WHAT YOU SHOULD DO: With nothing added and nothing dropped, copy the entire listing.

COLLECTED MATERIAL:
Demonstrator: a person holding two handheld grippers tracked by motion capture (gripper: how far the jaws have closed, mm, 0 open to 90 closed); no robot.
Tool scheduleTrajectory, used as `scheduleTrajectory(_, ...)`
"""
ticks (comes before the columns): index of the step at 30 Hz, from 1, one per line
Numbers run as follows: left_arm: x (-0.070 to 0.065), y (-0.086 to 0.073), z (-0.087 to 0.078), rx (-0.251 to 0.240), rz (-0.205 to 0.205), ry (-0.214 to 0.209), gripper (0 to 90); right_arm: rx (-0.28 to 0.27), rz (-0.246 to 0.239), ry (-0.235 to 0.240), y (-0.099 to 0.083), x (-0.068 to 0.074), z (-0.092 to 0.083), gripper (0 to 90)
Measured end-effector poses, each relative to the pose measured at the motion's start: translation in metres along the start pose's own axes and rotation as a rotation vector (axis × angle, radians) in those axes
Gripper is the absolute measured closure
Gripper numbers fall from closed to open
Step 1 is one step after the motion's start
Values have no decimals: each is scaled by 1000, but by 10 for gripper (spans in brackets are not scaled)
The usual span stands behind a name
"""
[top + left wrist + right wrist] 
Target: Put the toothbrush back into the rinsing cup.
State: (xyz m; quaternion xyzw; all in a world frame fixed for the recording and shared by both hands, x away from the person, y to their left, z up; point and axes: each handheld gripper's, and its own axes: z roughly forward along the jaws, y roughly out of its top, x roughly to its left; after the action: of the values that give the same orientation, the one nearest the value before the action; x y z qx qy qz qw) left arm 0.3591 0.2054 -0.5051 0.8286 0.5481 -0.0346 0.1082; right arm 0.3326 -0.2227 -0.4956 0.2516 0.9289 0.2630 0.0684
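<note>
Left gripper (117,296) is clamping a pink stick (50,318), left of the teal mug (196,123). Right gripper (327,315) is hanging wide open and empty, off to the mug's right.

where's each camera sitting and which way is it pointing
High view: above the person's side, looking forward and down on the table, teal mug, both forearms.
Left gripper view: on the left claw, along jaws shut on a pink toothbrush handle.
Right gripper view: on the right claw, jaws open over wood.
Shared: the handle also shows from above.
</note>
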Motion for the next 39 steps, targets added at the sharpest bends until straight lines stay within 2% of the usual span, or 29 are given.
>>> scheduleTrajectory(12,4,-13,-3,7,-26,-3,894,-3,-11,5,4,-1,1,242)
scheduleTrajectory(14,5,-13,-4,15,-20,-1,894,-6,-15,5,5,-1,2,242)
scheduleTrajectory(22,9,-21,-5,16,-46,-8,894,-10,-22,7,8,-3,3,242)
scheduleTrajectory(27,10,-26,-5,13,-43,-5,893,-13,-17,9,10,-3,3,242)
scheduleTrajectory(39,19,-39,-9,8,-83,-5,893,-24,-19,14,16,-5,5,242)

EXERCISE ANSWER:
Demonstrator: a person holding two handheld grippers tracked by motion capture (gripper: how far the jaws have closed, mm, 0 open to 90 closed); no robot.
Tool scheduleTrajectory, used as `scheduleTrajectory(_, ...)`
"""
ticks (comes before the columns): index of the step at 30 Hz, from 1, one per line
Numbers run as follows: left_arm: x (-0.070 to 0.065), y (-0.086 to 0.073), z (-0.087 to 0.078), rx (-0.251 to 0.240), rz (-0.205 to 0.205), ry (-0.214 to 0.209), gripper (0 to 90); right_arm: rx (-0.28 to 0.27), rz (-0.246 to 0.239), ry (-0.235 to 0.240), y (-0.099 to 0.083), x (-0.068 to 0.074), z (-0.092 to 0.083), gripper (0 to 90)
Measured end-effector poses, each relative to the pose measured at the motion's start: translation in metres along the start pose's own axes and rotation as a rotation vector (axis × angle, radians) in those axes
Gripper is the absolute measured closure
Gripper numbers fall from closed to open
Step 1 is one step after the motion's start
Values have no decimals: each is scaled by 1000, but by 10 for gripper (spans in brackets are not scaled)
The usual span stands behind a name
"""
[top + left wrist + right wrist] 
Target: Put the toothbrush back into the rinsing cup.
State: (xyz m; quaternion xyzw; all in a world frame fixed for the recording and shared by both hands, x away from the person, y to their left, z up; point and axes: each handheld gripper's, and its own axes: z roughly forward along the jaws, y roughly out of its top, x roughly to its left; after the action: of the values that give the same orientation, the one nearest the value before the action; x y z qx qy qz qw) left arm 0.3591 0.2054 -0.5051 0.8286 0.5481 -0.0346 0.1082; right arm 0.3326 -0.2227 -0.4956 0.2516 0.9289 0.2630 0.0684
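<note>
Left gripper (117,296) is clamping a pink stick (50,318), left of the teal mug (196,123). Right gripper (327,315) is hanging wide open and empty, off to the mug's right.

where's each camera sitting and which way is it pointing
High view: above the person's side, looking forward and down on the table, teal mug, both forearms.
Left gripper view: on the left claw, along jaws shut on a pink toothbrush handle.
Right gripper view: on the right claw, jaws open over wood.
Shared: the handle also shows from above.
</note>
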Motion for the next 39 steps, targets added at the sharpest bends until straight lines stay within 2% of the usual span, or 29 are given.
>>> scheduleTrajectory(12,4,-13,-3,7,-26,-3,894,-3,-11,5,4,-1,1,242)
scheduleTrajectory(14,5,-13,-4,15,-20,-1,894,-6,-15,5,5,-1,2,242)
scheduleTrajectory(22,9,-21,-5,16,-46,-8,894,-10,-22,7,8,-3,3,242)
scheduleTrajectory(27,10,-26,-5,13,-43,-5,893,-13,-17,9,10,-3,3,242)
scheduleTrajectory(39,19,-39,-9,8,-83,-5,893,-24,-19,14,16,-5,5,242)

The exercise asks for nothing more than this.